● **DATA SHOWN**
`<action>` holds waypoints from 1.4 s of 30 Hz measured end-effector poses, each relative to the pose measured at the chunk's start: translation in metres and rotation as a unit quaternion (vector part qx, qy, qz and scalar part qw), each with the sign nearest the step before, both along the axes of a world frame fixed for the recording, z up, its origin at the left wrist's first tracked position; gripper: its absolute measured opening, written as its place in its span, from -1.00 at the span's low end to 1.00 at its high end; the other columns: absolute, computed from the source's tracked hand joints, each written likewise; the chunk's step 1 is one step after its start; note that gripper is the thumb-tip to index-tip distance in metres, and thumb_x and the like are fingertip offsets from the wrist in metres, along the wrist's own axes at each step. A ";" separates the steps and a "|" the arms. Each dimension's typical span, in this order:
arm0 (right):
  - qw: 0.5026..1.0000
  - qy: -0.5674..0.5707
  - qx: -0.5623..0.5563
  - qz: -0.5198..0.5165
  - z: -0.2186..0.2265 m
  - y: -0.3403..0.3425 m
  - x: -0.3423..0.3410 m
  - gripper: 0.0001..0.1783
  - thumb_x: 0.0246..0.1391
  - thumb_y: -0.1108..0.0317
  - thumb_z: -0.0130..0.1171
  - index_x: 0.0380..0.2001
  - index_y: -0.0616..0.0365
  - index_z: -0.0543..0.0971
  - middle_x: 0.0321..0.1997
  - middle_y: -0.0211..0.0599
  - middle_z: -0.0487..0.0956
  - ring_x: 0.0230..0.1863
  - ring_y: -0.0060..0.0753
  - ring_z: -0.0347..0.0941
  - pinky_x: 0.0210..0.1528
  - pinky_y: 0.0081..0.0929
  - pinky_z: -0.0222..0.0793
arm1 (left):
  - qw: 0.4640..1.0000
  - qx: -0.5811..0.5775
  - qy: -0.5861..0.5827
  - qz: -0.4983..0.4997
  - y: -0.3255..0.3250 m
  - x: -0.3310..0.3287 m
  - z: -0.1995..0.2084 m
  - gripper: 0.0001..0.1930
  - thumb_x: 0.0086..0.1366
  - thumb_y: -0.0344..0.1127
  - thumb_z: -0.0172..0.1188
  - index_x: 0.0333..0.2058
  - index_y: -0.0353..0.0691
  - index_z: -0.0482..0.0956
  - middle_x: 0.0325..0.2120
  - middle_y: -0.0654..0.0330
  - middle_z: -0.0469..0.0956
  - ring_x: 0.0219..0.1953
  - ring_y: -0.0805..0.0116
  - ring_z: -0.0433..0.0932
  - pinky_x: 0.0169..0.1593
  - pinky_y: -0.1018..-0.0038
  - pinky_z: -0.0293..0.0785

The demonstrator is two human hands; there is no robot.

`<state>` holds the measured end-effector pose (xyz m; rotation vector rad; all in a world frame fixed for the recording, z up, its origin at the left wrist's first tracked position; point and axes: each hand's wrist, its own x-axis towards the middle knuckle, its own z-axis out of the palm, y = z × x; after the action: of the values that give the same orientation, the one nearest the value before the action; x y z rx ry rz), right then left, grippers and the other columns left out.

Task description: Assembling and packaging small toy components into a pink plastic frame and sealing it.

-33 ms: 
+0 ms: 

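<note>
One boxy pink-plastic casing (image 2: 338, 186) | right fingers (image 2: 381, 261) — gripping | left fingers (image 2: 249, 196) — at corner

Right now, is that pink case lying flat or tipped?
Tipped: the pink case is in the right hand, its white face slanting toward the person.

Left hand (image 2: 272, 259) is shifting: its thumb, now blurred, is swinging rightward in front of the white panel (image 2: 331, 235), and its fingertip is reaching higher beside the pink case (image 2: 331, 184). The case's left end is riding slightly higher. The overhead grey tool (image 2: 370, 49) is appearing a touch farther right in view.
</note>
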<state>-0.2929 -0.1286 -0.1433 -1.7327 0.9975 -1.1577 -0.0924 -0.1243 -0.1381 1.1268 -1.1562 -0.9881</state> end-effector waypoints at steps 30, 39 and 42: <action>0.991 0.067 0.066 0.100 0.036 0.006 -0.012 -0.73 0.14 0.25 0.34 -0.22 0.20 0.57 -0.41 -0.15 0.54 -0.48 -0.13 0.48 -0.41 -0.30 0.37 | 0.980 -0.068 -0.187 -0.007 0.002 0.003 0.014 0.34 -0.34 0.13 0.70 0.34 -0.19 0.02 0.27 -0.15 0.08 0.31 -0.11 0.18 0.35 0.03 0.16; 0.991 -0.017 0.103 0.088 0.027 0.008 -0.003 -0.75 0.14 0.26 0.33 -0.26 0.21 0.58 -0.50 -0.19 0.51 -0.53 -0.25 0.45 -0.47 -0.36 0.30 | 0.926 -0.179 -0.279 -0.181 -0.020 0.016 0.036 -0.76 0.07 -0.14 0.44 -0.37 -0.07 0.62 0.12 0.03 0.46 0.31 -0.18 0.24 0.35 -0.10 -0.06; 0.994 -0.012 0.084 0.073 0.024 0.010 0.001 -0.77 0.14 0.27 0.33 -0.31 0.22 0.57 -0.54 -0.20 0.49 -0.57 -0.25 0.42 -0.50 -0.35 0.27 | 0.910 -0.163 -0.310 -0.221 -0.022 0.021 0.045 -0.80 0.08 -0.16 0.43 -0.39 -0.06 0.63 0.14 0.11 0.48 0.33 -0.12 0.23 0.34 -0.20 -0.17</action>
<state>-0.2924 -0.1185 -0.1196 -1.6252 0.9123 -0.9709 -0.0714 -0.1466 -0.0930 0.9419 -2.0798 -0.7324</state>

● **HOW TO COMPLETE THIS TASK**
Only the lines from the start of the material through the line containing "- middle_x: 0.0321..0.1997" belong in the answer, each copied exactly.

● **RESPONSE TO THIS TASK**
`<action>` holds waypoints from 1.4 s of 30 Hz measured end-effector poses, each relative to the pose measured at the chunk's start: translation in metres and rotation as a unit quaternion (vector part qx, qy, qz and scalar part qw), each with the sign nearest the step before, both along the axes of a world frame fixed for the recording, z up, its origin at the left wrist's first tracked position; gripper: its absolute measured opening, written as its place in its span, from -1.00 at the span's low end to 1.00 at its high end; the other columns: absolute, computed from the source's tracked hand joints, each written likewise; the chunk's step 1 is one step after its start; note that gripper is the thumb-tip to index-tip distance in metres, and thumb_x and the like are fingertip offsets from the wrist in metres, along the wrist's own axes at each step. A ";" separates the steps and a "|" the arms. Each dimension's typical span, in this order:
arm0 (right):
  - qw: 0.5026..1.0000
  - qy: -0.5674..0.5707
  - qx: -0.5623..0.5563
  - qz: -0.5198..0.5165
  - z: -0.2186..0.2265 m
  - y: -0.3403..0.3425 m
  - x: -0.3423..0.3410 m
  - gripper: 0.0001..0.1783
  - thumb_x: 0.0246..0.1391
  - thumb_y: -0.1108..0.0317
  - thumb_z: -0.0130..0.1171
  - index_x: 0.0380..0.2001
  - index_y: -0.0616..0.0365
  - index_z: -0.0543..0.0971
  - middle_x: 0.0321..0.1997

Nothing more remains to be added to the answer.